ゲノム編制の全体像

基因组组织的整体图

基本信息

批准号：
02237101
负责人：
溝渕潔
金额：
$ 17.92万
依托单位：
The University of Tokyo
依托单位国家：
日本
项目类别：
Grant-in-Aid for Scientific Research on Priority Areas
财政年份：
1990
资助国家：
日本
起止时间：
1990 至无数据
项目状态：
已结题

项目摘要

大腸菌ゲノムの編制像を明らかにするため、転写開始と転写・翻訳制御カスケ-ド反応に関わる遺伝子群、tRNA遺伝子群、分泌系内膜構成遺伝子群、解糖系酵素遺伝子群、プリン生合成遺伝子群等の構造と機能の解析、並びに、それらの遺伝子がいかに編成、再編成されたかを他の生物種との比較を加えて解析した。まず、tRNA遺伝子の全体像を理解するため、これまで明らかにした全遺伝子の周辺部位の構造を解析した結果、幾つかのtRNA遺伝子間や遺伝子の下流には約200塩基対の反復配列が存在することを見いだし、これらが遺伝子の重複やゲノム上での分散に関わっていることが示唆された。転写開始因子σ54をコ-ドする<ntrA>___ー遺伝子領域を<P.putida>___ーの<ntrA>___ー遺伝子をプロ-ブとしてクロ-ン化し、その構造を解析すると共に、σ54を利用する遺伝子群を検索するためのベクタ-の作製をTolプラスミドシステムを用いて構築した。一方、RNAポリメラ-ゼβ'サブユニットと相互作用する転写終結因子NusAタンパク質の作用部位を<nusA>___-変異株を用いて調べたところ、アルギニン残基に富むドメインが重要であることが明かとなった。タンパク質の分泌に必須な<secY>___ー遺伝子の変異を抑制する<ssyB>___ーは<nusB>___ー遺伝子と同じであること、さらに、マルチコピ-サプレッサ-<msyA>___ーが核タンパク質HーNSをコ-ドする遺伝子であることを見いだした。大腸菌プリン生合成遺伝子はゲノム上に分散してレギュロンを構成しているが、枯草菌、コリネバクテリア菌との比較から、これらの遺伝子は最初に一つのオペロンとして編成されたものが、大腸菌では新しい制御システムを獲得しながら反復配列REP等を介して再編成されたことが示された。これまで明らかにした挿入因子<IS1>___ー、<IS2>___ー、<IS3>___ーに加えて、<IS5>___ー、<IS30>___ーのゲノム上の分布を検索し、W3110株においてはそれらが各々23、5コピ-存在することを見いだすと共に、<IS1>___ーには少なくとも4種のサブタイプが在ることを明らかにした。
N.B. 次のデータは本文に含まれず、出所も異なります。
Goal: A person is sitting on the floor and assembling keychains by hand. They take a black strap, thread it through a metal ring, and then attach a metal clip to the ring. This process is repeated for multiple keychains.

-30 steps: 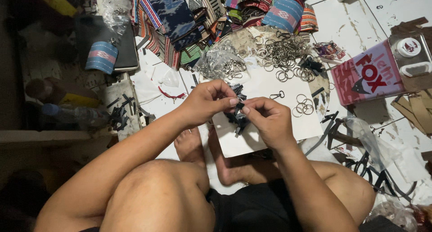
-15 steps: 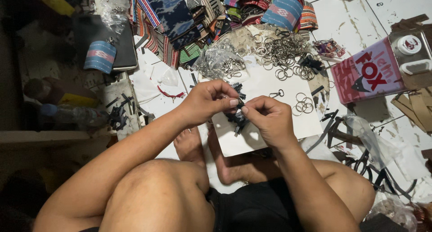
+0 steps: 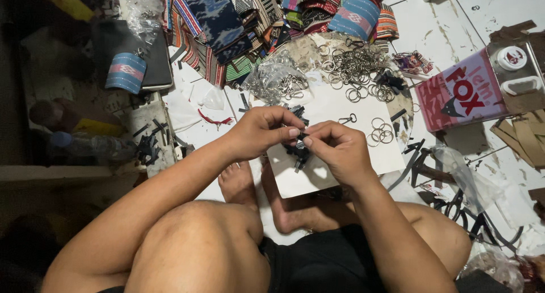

为了阐明大肠杆菌基因组的组织，我们研究了参与转录起始和转录/翻译控制级联反应的基因、tRNA基因、分泌系统内膜组成基因、糖酵解酶基因和嘌呤生物合成基因，并对结构进行了分析。群体的功能和功能，以及它们的基因如何组织和重组，以及与其他物种的比较。首先，为了了解tRNA基因的整体图景，我们分析了目前已揭示的所有基因的周围区域的结构，发现一些tRNA之间和下游存在约200个碱基对的重复序列这些结果表明这些因素与基因复制和基因组分散有关。以<P.putida>___-的<ntrA>___-基因为探针，克隆了编码转录起始因子σ54的<ntrA>___-基因区域，并对其结构进行了分析，构建了用于寻找基因的载体。使用Tol质粒系统使用σ54。另一方面，当我们使用 <nusA>___- 突变株研究与 RNA 聚合酶 β' 亚基相互作用的转录终止因子 NusA 蛋白的作用位点时，我们发现富含精氨酸残基的结构域很重要。它成为一件事。蛋白质分泌所必需的<secY>___和抑制基因突变的<ssyB>___与<nusB>___相同，并且发现多拷贝抑制子-<msyA>___是编码核的基因蛋白H-NS。大肠杆菌嘌呤生物合成基因分布在整个基因组中并构成调节子，但与枯草芽孢杆菌和棒状杆菌的比较表明，这些基因最初被组织为一个操纵子，但在大肠杆菌中是新的。系统在获取时通过REP等重复序列进行重组。除了迄今为止已阐明的插入因子<IS1>___-、<IS2>___-和<IS3>___-之外，我们还对<IS5>___-和<IS30>___-的基因组分布进行了搜索并发现 W3110 菌株中分别有 23 个和 5 个拷贝，并且我们还发现至少有四种 <IS1>___ 亚型。